§ **Requirement**: Print a faithful copy of the data below, word for word, with the pictures left out.

§ **Available data**:
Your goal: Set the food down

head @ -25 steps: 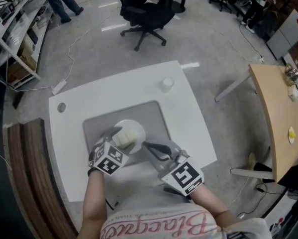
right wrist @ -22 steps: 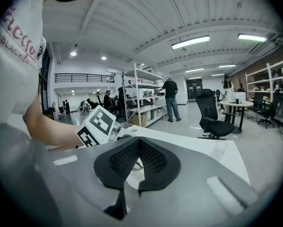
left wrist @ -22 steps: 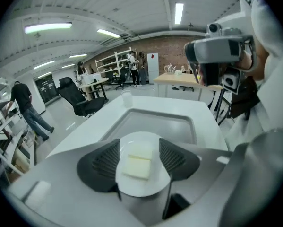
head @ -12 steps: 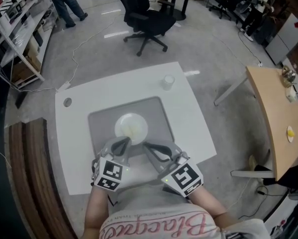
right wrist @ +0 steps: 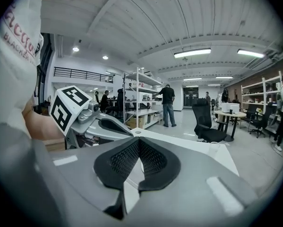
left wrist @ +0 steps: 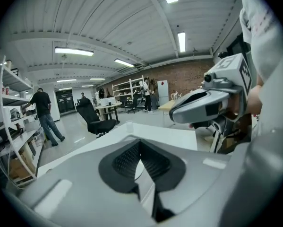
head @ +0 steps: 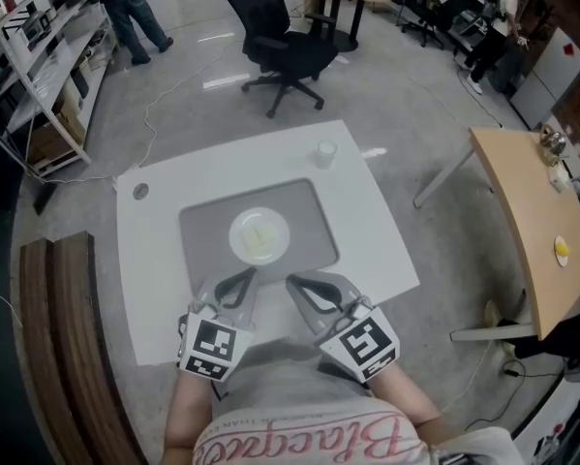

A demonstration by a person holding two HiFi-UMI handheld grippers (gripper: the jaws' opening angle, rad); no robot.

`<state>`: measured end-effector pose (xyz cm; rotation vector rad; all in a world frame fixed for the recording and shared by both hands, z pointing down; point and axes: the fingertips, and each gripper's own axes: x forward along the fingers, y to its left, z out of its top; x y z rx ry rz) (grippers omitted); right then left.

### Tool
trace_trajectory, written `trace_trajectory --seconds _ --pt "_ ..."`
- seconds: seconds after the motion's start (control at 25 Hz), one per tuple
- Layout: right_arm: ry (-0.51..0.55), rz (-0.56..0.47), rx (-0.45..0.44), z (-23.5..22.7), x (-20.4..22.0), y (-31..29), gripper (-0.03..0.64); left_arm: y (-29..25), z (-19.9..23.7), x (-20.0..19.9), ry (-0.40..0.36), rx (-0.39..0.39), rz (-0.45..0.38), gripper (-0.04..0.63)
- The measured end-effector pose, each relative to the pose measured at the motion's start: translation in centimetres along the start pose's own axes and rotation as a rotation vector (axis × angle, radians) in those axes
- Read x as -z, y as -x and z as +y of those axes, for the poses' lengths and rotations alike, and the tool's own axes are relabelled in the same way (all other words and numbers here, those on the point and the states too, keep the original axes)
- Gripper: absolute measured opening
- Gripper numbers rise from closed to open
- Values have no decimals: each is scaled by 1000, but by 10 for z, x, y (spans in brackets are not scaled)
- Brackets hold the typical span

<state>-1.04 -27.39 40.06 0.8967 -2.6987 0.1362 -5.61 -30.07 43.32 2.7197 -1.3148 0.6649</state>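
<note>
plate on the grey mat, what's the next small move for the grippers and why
Probably just rest both grippers where they are: the plate sits flat on the mat with the food on it, and the left gripper and right gripper are shut, empty and clear of it.

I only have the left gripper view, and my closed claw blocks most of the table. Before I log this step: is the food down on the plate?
Observer: Yes. The head view shows pale food lying on the white plate, which sits on the grey mat.
Operator: Is my left claw touching the plate?
Observer: No. The left claw is at the mat's near edge, apart from the plate.
Operator: And the right one?
Observer: The right gripper view shows the right claw shut, with nothing between its jaws.
</note>
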Motion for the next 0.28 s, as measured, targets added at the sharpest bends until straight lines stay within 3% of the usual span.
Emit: trace_trajectory --seconds 0.28 --pt "11 -15 17 18 -2 13 0 25 -14 -4 18 7 -28 -2"
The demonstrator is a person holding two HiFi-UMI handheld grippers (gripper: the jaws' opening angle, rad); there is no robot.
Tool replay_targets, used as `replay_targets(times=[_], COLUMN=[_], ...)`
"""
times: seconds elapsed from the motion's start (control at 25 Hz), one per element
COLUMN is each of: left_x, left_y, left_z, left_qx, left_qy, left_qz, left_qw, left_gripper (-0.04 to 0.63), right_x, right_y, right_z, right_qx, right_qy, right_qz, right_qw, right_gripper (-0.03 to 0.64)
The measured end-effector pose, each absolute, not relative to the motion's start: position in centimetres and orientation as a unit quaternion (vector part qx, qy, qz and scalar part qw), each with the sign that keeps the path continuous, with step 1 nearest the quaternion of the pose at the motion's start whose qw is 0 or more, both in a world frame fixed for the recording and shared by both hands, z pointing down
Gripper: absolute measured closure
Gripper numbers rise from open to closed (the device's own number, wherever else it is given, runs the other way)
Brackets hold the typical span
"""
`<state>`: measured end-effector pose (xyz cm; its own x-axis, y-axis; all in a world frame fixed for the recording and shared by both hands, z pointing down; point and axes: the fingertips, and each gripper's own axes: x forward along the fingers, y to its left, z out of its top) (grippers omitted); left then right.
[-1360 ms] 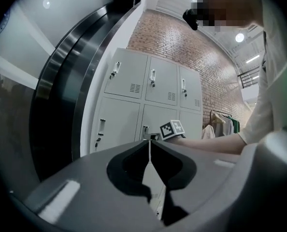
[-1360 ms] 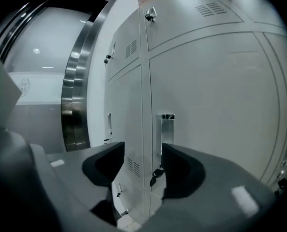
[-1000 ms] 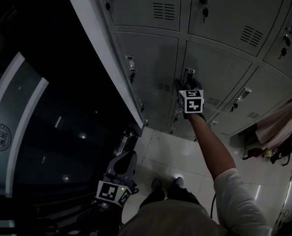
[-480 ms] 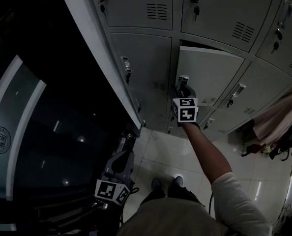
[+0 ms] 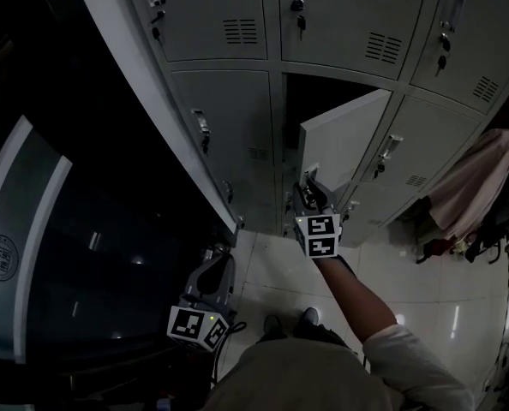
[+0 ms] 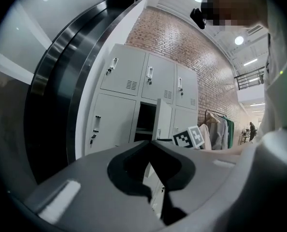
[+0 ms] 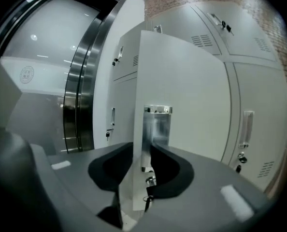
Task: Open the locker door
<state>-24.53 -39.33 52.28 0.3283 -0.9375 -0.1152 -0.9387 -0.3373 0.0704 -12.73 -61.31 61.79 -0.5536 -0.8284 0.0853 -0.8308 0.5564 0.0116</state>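
Observation:
The grey locker door (image 5: 340, 139) stands swung out from its dark compartment (image 5: 310, 101) in the middle row. My right gripper (image 5: 310, 188) is at the door's free edge, its jaws closing. In the right gripper view the door edge and the metal handle (image 7: 157, 124) fill the gap between the jaws of my right gripper (image 7: 142, 146); a key hangs below. My left gripper (image 5: 224, 259) hangs low at my left side, away from the lockers. Its jaws are closing with nothing between them, and in the left gripper view the tips of my left gripper (image 6: 150, 143) meet. The open door (image 6: 164, 122) shows beyond them.
Closed lockers (image 5: 229, 127) with handles and keys surround the open one. A dark curved glass wall (image 5: 49, 229) stands to the left. Clothes (image 5: 469, 187) hang at the right. Pale floor tiles (image 5: 280, 268) lie below, with my shoes (image 5: 289, 319) on them.
The locker door went from closed to swung wide open. My right gripper moved down and back toward me with the door's edge. The left gripper stayed put.

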Motion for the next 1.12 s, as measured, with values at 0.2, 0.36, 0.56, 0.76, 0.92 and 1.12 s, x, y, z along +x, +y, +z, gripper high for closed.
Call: replay_targets(times=[0.2, 0.36, 0.56, 0.76, 0.92, 1.12], left_x=[-23.0, -21.4, -19.6, -17.5, -16.7, -16.6], left_y=[-39.5, -39.6, -39.7, -39.9, -39.7, -39.9], left_z=[51.4, 50.7, 50.3, 49.8, 49.0, 48.8], left_qx=[-0.824, -0.833, -0.845, -0.855, -0.857, -0.852], left_qy=[0.563, 0.548, 0.531, 0.514, 0.511, 0.521], left_qz=[0.068, 0.068, 0.066, 0.065, 0.062, 0.057], left_qw=[0.005, 0.003, -0.001, 0.000, 0.003, 0.001], left_gripper=[0.543, 0.543, 0.543, 0.543, 0.543, 0.543], right_x=[-8.3, -4.4, -0.1, 3.4, 5.7, 6.3], right_y=[-57.3, -55.0, -53.1, -52.1, -51.8, -51.8], right_z=[61.3, 61.1, 60.9, 61.0, 60.9, 60.8], right_qx=[0.503, 0.521, 0.545, 0.561, 0.573, 0.564], right_qy=[-0.864, -0.853, -0.838, -0.827, -0.819, -0.825], right_qz=[-0.009, 0.001, 0.008, 0.012, 0.024, 0.032], right_qw=[0.022, 0.018, 0.016, 0.012, 0.010, 0.010], right_gripper=[0.489, 0.472, 0.494, 0.558, 0.563, 0.563])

§ **Result**:
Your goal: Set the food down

head @ -25 steps: 
right wrist @ -22 steps: 
left wrist @ -22 steps: 
head @ -12 steps: 
right wrist @ +0 steps: 
left wrist @ +0 steps: 
head @ +0 steps: 

A demonstration by a person holding two HiFi-UMI handheld grippers (gripper: the jaws' opening angle, rad); no robot.

`<state>`: measured end-effector pose (xyz cm; rotation vector rad; all in a world frame fixed for the recording and shared by both hands, z pointing down; point and axes: the fingertips, and each gripper's own axes: x forward along the fingers, y to its left, z out of its top; x y z rx ry rz) (grippers omitted); right then left.

### Tool
trace_trajectory, written `trace_trajectory --seconds _ --pt "_ ..."`
- seconds: seconds after the motion's start (control at 25 Hz), one per tuple
- Layout: right_arm: ry (-0.51..0.55), rz (-0.56..0.47), rx (-0.45..0.44), z (-23.5..22.7), x (-20.4..22.0), y (-31..29), gripper (-0.03..0.64); left_arm: y (-29..25), z (-19.9..23.7), x (-20.0..19.9), ry (-0.40..0.36), rx (-0.39..0.39), rz (-0.45..0.38), gripper (-0.04..0.63)
- The measured end-effector pose, each relative to the pose measured at the motion's start: translation in centimetres along the start pose's own axes and rotation as a rotation vector (axis × angle, radians) in those axes
- Read x as -z, y as -x and z as +y of those axes, for the poses' lengths and rotations alike, and the tool's own axes are relabelled in the same way (all other words and numbers here, those on the point and the states too, keep the original axes)
- Gripper: absolute measured opening
- Gripper numbers rise from closed to open
- Values have no decimals: each is scaled by 1000, but by 10 for z, x, y (spans in brackets are not scaled)
- Brackets hold the typical span

<state>-1.04 -27.39 40.06 0.8967 -2.6987 0.1362 -5.61 -30.07 43.32 2.7197 -1.3148 0.6649</state>
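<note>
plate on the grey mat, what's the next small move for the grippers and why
Probably just rest both grippers where they are: the plate sits flat on the mat with the food on it, and the left gripper and right gripper are shut, empty and clear of it.

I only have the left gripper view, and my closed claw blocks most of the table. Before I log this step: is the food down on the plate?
Observer: Yes. The head view shows pale food lying on the white plate, which sits on the grey mat.
Operator: Is my left claw touching the plate?
Observer: No. The left claw is at the mat's near edge, apart from the plate.
Operator: And the right one?
Observer: The right gripper view shows the right claw shut, with nothing between its jaws.
</note>
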Motion for the next 0.28 s, as measured, targets added at the sharpest bends until straight lines stay within 3% of the usual span.
Emit: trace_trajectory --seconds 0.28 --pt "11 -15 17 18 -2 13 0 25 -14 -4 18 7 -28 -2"
The demonstrator is a person holding two HiFi-UMI handheld grippers (gripper: the jaws' opening angle, rad); there is no robot.
Tool replay_targets, used as `replay_targets(times=[_], COLUMN=[_], ...)`
"""
times: seconds elapsed from the motion's start (control at 25 Hz), one per element
COLUMN is each of: left_x, left_y, left_z, left_qx, left_qy, left_qz, left_qw, left_gripper (-0.04 to 0.63), right_x, right_y, right_z, right_qx, right_qy, right_qz, right_qw, right_gripper (-0.03 to 0.64)
The measured end-effector pose, each absolute, not relative to the motion's start: position in centimetres and orientation as a unit quaternion (vector part qx, qy, qz and scalar part qw), each with the sign that keeps the path continuous, with step 1 nearest the quaternion of the pose at the motion's start whose qw is 0 or more, both in a world frame fixed for the recording and shared by both hands, z pointing down
Gripper: absolute measured closure
Gripper numbers rise from open to closed (the device's own number, wherever else it is given, runs the other way)
Brackets hold the typical span
"""
`<state>`: measured end-effector pose (xyz cm; its own x-axis, y-axis; all in a world frame fixed for the recording and shared by both hands, z pointing down; point and axes: the fingertips, and each gripper's own axes: x forward along the fingers, y to its left, z out of its top) (grippers omitted); left then right.
[-1360 ms] 
[-1360 ms] 
[-1000 ms] 
[-480 ms] 
[+0 ms] 
[+0 ms] 
[+0 ms] 
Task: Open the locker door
<state>-24.53 -39.33 52.28 0.3283 -0.9375 -0.1152 -0.9387 -0.3373 0.0704 -12.73 -61.31 61.79 -0.5536 -0.8284 0.0853 -0.8308 0.5564 0.0116</state>
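Observation:
The grey locker door (image 5: 340, 139) stands swung out from its dark compartment (image 5: 310, 101) in the middle row. My right gripper (image 5: 310, 188) is at the door's free edge, its jaws closing. In the right gripper view the door edge and the metal handle (image 7: 157, 124) fill the gap between the jaws of my right gripper (image 7: 142, 146); a key hangs below. My left gripper (image 5: 224, 259) hangs low at my left side, away from the lockers. Its jaws are closing with nothing between them, and in the left gripper view the tips of my left gripper (image 6: 150, 143) meet. The open door (image 6: 164, 122) shows beyond them.
Closed lockers (image 5: 229, 127) with handles and keys surround the open one. A dark curved glass wall (image 5: 49, 229) stands to the left. Clothes (image 5: 469, 187) hang at the right. Pale floor tiles (image 5: 280, 268) lie below, with my shoes (image 5: 289, 319) on them.
The locker door went from closed to swung wide open. My right gripper moved down and back toward me with the door's edge. The left gripper stayed put.
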
Motion for the next 1.12 s, as measured, with values at 0.2, 0.36, 0.56, 0.76, 0.92 and 1.12 s, x, y, z along +x, +y, +z, gripper high for closed.
Call: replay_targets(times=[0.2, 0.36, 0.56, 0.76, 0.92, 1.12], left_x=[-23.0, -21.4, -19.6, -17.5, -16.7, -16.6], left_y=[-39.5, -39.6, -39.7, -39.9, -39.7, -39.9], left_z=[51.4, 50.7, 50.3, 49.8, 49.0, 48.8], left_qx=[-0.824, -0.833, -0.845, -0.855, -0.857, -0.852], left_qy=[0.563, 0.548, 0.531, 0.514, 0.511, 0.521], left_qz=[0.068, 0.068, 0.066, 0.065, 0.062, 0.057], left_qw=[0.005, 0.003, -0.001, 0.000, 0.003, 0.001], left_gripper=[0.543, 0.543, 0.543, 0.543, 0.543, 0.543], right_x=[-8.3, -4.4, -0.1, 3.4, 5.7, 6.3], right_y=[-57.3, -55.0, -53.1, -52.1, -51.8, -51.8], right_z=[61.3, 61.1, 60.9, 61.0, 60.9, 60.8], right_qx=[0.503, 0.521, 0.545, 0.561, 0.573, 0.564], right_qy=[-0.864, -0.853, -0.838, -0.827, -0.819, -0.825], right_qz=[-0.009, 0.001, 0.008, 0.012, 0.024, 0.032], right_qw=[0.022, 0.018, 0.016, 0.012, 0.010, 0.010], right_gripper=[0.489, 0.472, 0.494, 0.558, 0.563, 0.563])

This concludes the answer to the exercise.